304 Mass. 63 | Mass. | 1939
The plaintiff’s intestate was struck by an automobile, operated by the defendant, near the intersection of two public ways in Springfield, a little after ten o’clock on the evening of November 5, 1935. The jury returned a verdict for the plaintiff upon the count for death, and the case is here upon the defendant’s exception to the denial of his motion for a directed verdict upon this count.
Pearl Street along which the defendant was travelling was twenty-five feet wide from curb to curb, while the intersecting way, which crossed it, was nineteen feet in width. A street light was located at the southwest corner of these streets. The weather was fair. The locus was a thickly settled part of the city.
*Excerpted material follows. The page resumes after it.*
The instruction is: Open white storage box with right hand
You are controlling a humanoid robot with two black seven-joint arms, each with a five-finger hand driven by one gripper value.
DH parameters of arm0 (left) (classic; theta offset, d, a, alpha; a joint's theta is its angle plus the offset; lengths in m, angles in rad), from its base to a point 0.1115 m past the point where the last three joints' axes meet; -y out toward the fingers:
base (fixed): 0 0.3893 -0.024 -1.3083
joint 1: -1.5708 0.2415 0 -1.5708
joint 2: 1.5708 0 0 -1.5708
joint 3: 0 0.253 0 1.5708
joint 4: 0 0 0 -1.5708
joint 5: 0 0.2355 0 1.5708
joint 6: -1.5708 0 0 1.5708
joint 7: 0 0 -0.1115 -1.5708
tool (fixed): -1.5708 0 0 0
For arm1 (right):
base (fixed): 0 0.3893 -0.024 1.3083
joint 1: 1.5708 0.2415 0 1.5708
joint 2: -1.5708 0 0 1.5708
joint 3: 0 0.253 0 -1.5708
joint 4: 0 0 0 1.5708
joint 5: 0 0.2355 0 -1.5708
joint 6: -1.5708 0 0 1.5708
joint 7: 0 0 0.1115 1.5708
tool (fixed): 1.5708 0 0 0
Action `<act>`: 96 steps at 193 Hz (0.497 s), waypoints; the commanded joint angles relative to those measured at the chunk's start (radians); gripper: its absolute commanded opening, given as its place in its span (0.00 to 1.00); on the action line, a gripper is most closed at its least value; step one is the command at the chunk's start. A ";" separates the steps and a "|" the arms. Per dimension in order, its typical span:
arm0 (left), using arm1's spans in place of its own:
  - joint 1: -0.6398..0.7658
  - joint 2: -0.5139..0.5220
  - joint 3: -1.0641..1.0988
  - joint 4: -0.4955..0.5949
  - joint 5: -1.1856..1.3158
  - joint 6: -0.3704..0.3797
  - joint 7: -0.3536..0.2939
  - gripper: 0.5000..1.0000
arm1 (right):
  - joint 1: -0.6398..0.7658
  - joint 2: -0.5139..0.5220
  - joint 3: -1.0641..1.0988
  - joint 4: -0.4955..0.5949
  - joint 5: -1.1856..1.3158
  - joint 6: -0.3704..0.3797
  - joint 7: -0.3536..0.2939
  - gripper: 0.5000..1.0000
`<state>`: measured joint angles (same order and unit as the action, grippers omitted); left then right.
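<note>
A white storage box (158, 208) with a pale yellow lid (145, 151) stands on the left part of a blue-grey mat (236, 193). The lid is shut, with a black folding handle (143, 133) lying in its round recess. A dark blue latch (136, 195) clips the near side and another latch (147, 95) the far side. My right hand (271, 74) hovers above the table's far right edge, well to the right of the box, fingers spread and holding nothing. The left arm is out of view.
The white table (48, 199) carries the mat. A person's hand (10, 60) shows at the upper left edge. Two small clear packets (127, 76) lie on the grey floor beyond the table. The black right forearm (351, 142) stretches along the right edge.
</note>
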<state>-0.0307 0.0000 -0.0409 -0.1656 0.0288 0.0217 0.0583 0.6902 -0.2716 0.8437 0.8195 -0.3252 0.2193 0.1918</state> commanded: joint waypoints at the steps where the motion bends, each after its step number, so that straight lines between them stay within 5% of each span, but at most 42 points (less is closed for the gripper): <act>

It could be found that the defendant was proceeding in an easterly direction with the right-hand wheels eight feet from the right hand or southerly sidewalk, and that the front of his automobile had gone about five and one half feet beyond the intersection when he struck the intestate, who was in the street. There is no dispute that he was struck by the defendant’s automobile. The evidence was conflicting, however, as to whether the defendant saw the intestate “pitch headfirst into the street from the south side of Pearl Street, directly in front of his car . . . only three or four feet away from the car,” as he stated to a police officer shortly after the accident, or whether, when he first saw him, the intestate “was in a horizontal position, either lying down or pitching forward, his body not over two feet above the ground,” as the defendant stated on the next day to a police captain, or whether, as he testified, he “did not see him pitch — that this was only the instantaneous impression that he got that he must have been pitching from the sidewalk.” The jury were free to accept such version of the defendant’s story as they thought was entitled to credence and, in testing the correctness of the judge’s action in refusing to direct a verdict for the defendant, we are bound by the familiar rule to adopt that view of the evidence most favorable to the plaintiff.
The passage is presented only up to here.